Comparative size of information stored in linear barcode and a data matrix symbol [1]

In the last layer, all previous elements come together to generate a label that contains all the information, eye-readable and electronic, necessary to identify the product and to be able to process that information to maintain traceability. Standardizing the label format and layout such that critical information is placed at fixed positions, as shown in Fig. 10.3, greatly reduces the risk of errors in the interpretation and (electronic) transfer of information.

Fig. 10.3

Standardized ISBT128 label format [3]

Donation Identification

Product coding alone, however important, is not sufficient in the unique identification of a cellular product. Without the ability to uniquely trace the donation of a cellular product to the original donor, product coding is meaningless.

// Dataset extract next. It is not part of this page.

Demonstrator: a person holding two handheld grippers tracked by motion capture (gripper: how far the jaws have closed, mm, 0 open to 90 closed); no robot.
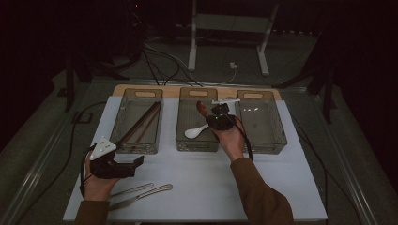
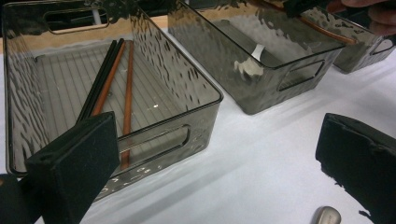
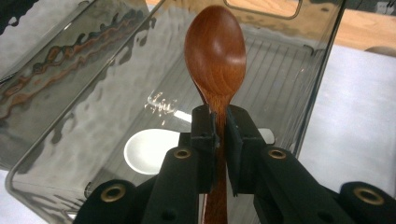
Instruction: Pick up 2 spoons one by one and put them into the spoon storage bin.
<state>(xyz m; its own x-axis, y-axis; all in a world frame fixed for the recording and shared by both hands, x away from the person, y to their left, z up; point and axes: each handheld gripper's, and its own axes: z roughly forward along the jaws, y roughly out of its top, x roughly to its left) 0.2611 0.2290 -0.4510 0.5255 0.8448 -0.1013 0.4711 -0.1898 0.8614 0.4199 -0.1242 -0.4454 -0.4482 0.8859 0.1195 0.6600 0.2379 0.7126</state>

Unique identification of a donor is hampered by the sheer number of volunteer donors as well as different donor identification strategies used by international centres [4]. To further enhance safety and reliability in donor identification, the WMDA (World Marrow Donor Association) has developed a global donor identifier (GRID). The GRID comprises identifying information about the facility issuing the GRID and a donor identifier.

Next to unique donor identification, the donation itself also needs a unique, uniform identification.

Similar to the GRID, the donation information contains a donation sequence number and identifying information about the facility that issued the donation number, e.g. a collection facility or registry. In the ISBT 128 coding standard, the year in which the donation took place is also embedded in the donor identification number.